In this randomized, controlled study, 120 female patients with ASA PS I or II undergoing laparoscopic gynecological surgery were randomly allocated into four groups. Patients received dexamethasone 8 mg (Dx group) or droperidol 1 mg (Dr group) before induction of general anesthesia. Anesthesia was induced and maintained with propofol and remifentanil.
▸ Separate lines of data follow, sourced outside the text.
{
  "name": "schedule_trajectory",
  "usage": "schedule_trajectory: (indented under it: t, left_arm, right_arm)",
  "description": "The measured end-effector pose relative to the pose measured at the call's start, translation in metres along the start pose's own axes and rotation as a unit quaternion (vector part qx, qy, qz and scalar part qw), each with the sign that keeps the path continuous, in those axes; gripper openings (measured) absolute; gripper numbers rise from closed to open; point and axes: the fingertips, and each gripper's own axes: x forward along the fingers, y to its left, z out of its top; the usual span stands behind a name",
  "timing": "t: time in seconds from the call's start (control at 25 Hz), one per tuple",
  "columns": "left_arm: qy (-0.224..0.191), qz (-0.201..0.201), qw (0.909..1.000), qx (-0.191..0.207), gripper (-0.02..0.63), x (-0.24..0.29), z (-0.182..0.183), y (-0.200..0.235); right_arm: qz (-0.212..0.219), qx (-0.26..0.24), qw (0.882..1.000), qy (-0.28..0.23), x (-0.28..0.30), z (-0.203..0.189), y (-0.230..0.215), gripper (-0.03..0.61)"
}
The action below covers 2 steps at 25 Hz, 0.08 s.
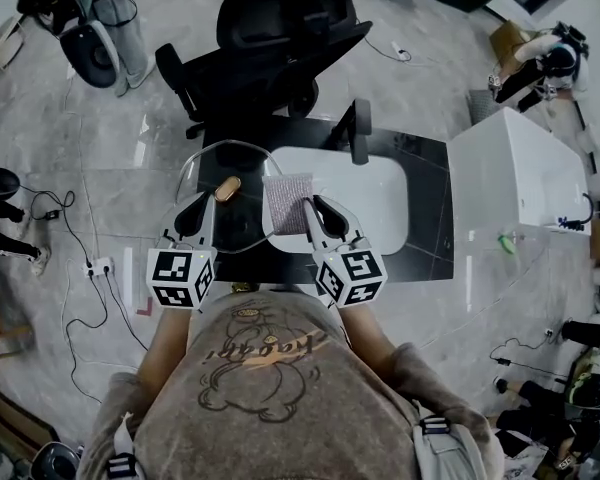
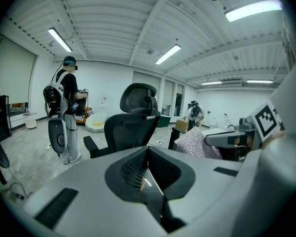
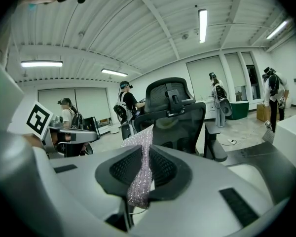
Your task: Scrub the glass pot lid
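Glass pot lid (image 1: 232, 216) (rim pinched) in left tongs (image 1: 196, 206); right tongs (image 1: 311, 208) clamp cloth (image 1: 284, 200).

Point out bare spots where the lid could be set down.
Bare: the black tabletop strip between the basin and the table's right edge, and the basin's right half. Crowded: the left side, where the left tool holds the lid and the right tool the cloth.
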Motion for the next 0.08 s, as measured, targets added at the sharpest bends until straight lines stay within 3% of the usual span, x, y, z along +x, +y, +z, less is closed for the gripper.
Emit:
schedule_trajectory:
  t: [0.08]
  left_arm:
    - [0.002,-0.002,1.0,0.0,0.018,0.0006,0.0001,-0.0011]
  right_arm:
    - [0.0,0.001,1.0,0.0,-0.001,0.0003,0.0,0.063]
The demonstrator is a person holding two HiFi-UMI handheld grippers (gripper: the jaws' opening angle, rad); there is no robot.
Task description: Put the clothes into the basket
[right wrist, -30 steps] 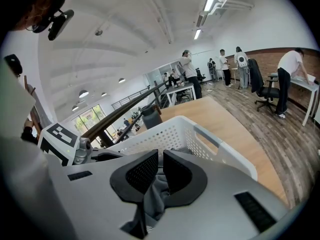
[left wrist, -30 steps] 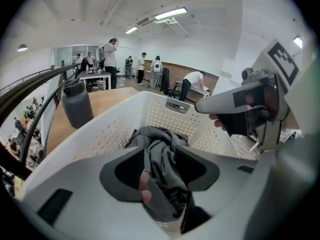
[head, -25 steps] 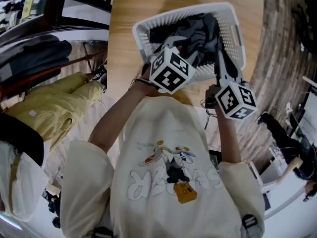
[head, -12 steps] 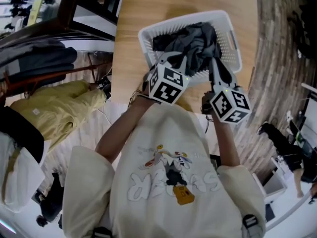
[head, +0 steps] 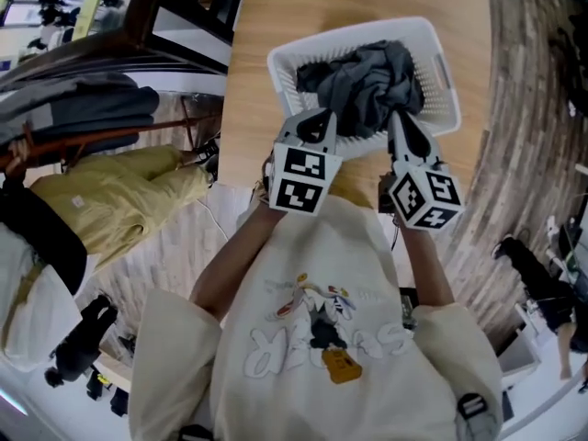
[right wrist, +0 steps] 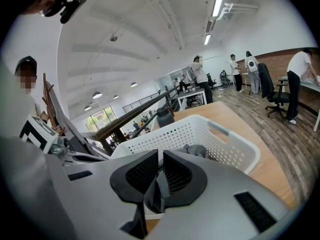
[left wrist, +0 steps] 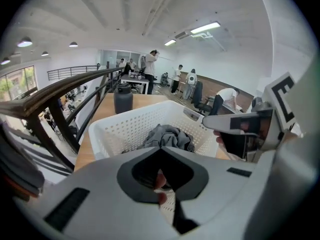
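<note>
Grey clothes (head: 367,85) lie bunched in the white basket (head: 443,70) on the wooden table (head: 262,53). My left gripper (head: 325,119) is closed on nothing, its part apparently finished. My right gripper (head: 398,119) pinches a grey fold at the near rim, probably to tuck it inside.

1. This is looking like an open-plan office: people (right wrist: 200,76) are standing at desks in the upper middle of the right gripper view, and an office chair (right wrist: 270,91) is sitting at its right.
2. Strip lights (right wrist: 218,1) are running along the white ceiling.
3. A dark railing (left wrist: 65,88) is edging the wooden worktop (head: 276,26), and garments (head: 110,200) are hanging at the left of the head view.
</note>
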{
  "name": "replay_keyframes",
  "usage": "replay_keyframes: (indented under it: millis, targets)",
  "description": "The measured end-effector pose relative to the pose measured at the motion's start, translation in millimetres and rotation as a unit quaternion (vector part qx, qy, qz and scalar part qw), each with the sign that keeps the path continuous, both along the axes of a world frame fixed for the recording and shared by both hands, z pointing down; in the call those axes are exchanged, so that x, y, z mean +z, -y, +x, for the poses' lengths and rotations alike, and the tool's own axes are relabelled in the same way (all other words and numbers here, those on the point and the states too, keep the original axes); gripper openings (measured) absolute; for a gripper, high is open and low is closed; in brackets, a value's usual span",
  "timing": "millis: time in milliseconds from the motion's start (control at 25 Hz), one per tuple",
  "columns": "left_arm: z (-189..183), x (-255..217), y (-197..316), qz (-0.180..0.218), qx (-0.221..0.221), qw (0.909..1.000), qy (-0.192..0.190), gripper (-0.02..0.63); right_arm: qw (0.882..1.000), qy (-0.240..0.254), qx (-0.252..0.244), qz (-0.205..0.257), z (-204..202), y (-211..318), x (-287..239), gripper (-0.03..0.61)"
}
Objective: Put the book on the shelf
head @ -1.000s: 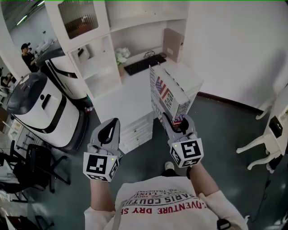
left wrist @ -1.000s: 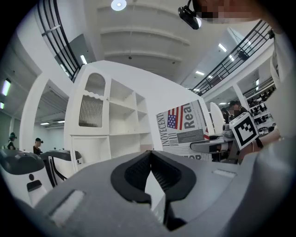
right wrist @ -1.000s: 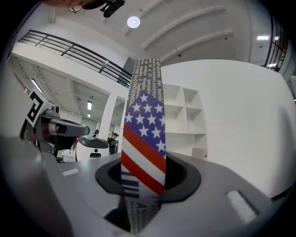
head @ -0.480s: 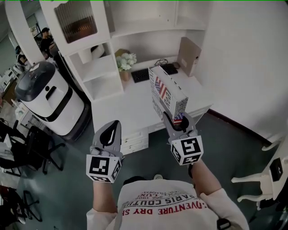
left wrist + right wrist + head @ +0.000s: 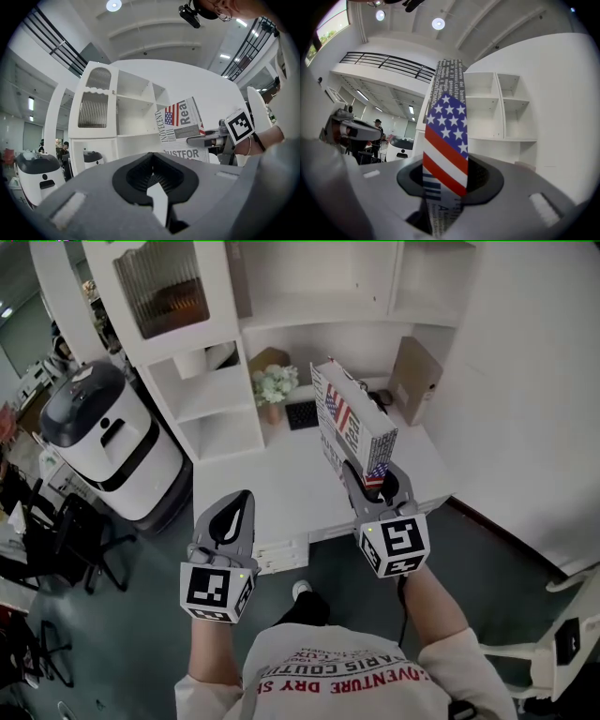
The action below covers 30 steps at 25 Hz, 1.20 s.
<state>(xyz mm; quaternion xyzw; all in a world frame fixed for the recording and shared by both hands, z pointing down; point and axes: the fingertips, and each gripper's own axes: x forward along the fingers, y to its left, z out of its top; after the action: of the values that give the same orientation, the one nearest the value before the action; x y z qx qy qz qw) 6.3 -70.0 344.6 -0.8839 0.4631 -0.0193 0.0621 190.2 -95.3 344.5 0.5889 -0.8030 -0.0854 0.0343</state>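
The book (image 5: 352, 425) has a newspaper-print cover with an American flag; I hold it upright above the white desk (image 5: 281, 484). My right gripper (image 5: 375, 486) is shut on its lower edge, and its flag-patterned spine (image 5: 446, 145) fills the middle of the right gripper view between the jaws. The white shelf unit (image 5: 319, 296) rises behind the desk, its cubbies (image 5: 506, 117) showing past the book. My left gripper (image 5: 225, 521) hangs to the left at the desk's front edge, jaws together, holding nothing. In the left gripper view the book (image 5: 183, 129) and the right gripper (image 5: 220, 138) appear at right.
On the desk stand a flower pot (image 5: 274, 390), a black keyboard (image 5: 302, 413) and a brown folder (image 5: 415, 381) leaning at the back right. A white robot (image 5: 112, 442) and black chairs (image 5: 56, 540) are at the left. A white wall runs along the right.
The view has swung so the desk and shelf sit more squarely ahead and closer. The book has come up in front of the shelf; both grippers keep their grip states.
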Motion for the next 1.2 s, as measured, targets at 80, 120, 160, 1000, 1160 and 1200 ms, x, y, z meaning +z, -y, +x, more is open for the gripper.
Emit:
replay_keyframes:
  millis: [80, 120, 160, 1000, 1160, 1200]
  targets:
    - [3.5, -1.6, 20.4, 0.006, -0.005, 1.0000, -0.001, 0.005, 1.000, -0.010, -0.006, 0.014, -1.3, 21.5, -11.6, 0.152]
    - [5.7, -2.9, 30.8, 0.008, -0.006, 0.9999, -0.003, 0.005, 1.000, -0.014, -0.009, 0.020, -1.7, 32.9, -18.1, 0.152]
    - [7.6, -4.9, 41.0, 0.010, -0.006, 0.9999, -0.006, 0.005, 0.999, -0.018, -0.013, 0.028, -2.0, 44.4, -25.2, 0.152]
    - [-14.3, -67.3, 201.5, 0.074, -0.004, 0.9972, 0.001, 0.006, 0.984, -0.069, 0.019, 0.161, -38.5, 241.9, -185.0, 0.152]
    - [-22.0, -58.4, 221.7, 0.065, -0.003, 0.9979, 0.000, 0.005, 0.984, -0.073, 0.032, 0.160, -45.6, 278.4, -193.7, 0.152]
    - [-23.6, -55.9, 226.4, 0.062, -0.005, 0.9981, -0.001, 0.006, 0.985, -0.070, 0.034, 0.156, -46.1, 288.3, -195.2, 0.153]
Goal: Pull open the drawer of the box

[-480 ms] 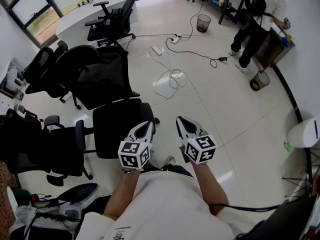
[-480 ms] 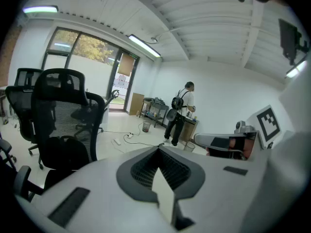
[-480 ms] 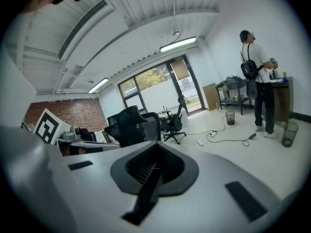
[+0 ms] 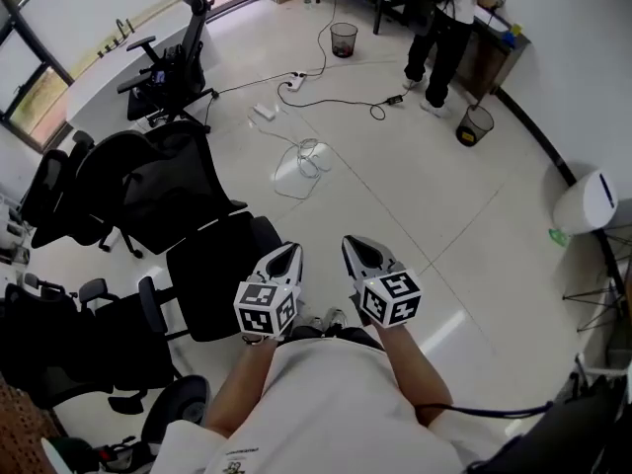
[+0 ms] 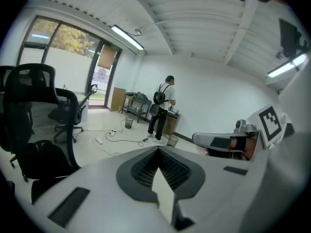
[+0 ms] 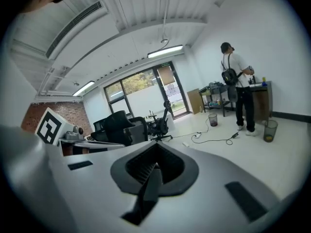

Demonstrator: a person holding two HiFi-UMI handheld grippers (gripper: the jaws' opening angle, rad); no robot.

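I see both grippers low and side by side over the white floor (image 4: 444,225). The left gripper (image 4: 288,253) has its fingers pressed together, with nothing in them. The right gripper (image 4: 354,245) is just the same, pressed together on nothing. Both tips point forward and a bit down. A black chair (image 4: 212,265) stands under the left gripper's tip. Far off, a person (image 4: 444,13) stands at a desk (image 4: 489,57), with a bin (image 4: 476,124) near their feet. I cannot tell where the box is: no view shows it or its drawer.
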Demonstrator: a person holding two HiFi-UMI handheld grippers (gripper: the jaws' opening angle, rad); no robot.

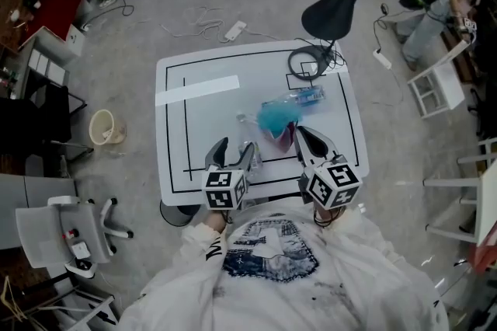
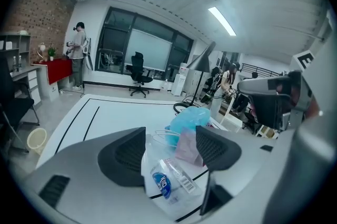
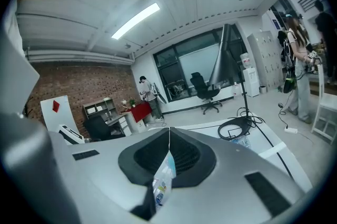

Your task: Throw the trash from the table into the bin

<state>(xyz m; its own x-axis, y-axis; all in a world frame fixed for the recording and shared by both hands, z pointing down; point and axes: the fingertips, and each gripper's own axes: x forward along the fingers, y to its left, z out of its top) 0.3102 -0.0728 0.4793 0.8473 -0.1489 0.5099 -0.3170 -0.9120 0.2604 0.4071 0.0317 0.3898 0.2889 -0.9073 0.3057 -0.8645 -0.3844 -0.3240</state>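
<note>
Evidently the task is at an early stage: every piece of trash that shows lies on the white table with black lines, and none of it is on its way to the bin.

On the table's near half, toward its middle, sit a crumpled blue plastic bag, a clear plastic bottle with a blue label just beyond it, and a maroon wrapper at the bag's near edge.

At the table's near edge the left gripper has its jaws standing apart. A clear plastic packet with a blue label lies between them, and the pads do not seem to press on it.

The right gripper, also at the table's near edge and just beside the maroon wrapper, has its jaws brought together on a thin printed plastic film. The film hangs out below the pads. Whether it belongs to the maroon wrapper cannot be told.

The bin, a round beige wastebasket, stands on the floor well apart from the table's left side. Its inside looks pale, and whether anything lies in it cannot be made out.

What is left, by this reading, is nearly all of the job. The packet needs a firm grip, the pinched film has to be carried to the bin, and then the bag, the bottle and the wrapper follow.
</note>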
Postoperative analgesia was provided by intravenous patient-controlled analgesia using a disposable infusion pump filled with fentanyl 20 μg/kg alone (Dx group), fentanyl 20 μg/kg with droperidol 2 mg (Dr group), fentanyl 20 μg/kg with naloxone 0.1 mg (Nx group), or fentanyl 20 μg/kg with droperidol 2 mg and naloxone 0.1 mg (Cm group) in a total volume of 80 ml, with a constant infusion rate of 4 ml/h and a bolus dose 2 ml with a 30-min lockout time.

RESULTS

The number of patients who developed PONV and required a rescue antiemetic was significantly less in the Cm group than in the Nx group (p < 0.001 for all). The incidence of PONV was 43, 43, 70, and 17 % in the Dx, Dr, Nx, and Cm groups, respectively.

CONCLUSION

A combination of naloxone, droperidol, and dexamethasone was effective for preventing PONV in patients receiving fentanyl for postoperative analgesia after laparoscopic gynecological surgery, although further investigations are required to examine the effect of adding naloxone to other antiemetics.

摘要

目的

我们研究了地塞米松、氟哌利多、纳洛酮以及这三种药物联合使用对女性患者术后恶心呕吐(PONV)的影响。

方法

在这项随机对照研究中,120例美国麻醉医师协会(ASA)分级为Ⅰ或Ⅱ级、接受腹腔镜妇科手术的女性患者被随机分为四组。患者在全身麻醉诱导前接受8毫克地塞米松(Dx组)或1毫克氟哌利多(Dr组)。麻醉诱导和维持采用丙泊酚和瑞芬太尼。术后镇痛通过静脉自控镇痛提供,使用一次性输液泵,其中单独填充20微克/千克芬太尼(Dx组)、20微克/千克芬太尼加2毫克氟哌利多(Dr组)、20微克/千克芬太尼加0.1毫克纳洛酮(Nx组)或20微克/千克芬太尼加2毫克氟哌利多和0.1毫克纳洛酮(Cm组),总体积80毫升,恒定输注速率4毫升/小时,推注剂量2毫升,锁定时间30分钟。

结果

Cm组发生PONV并需要使用抢救性止吐药的患者数量显著少于Nx组(所有比较p<0.001)。Dx、Dr、Nx和Cm组的PONV发生率分别为43%、43%、70%和17%。

结论

纳洛酮、氟哌利多和地塞米松联合使用对接受芬太尼进行腹腔镜妇科手术后镇痛的患者预防PONV有效,尽管需要进一步研究以检验将纳洛酮添加到其他止吐药中的效果。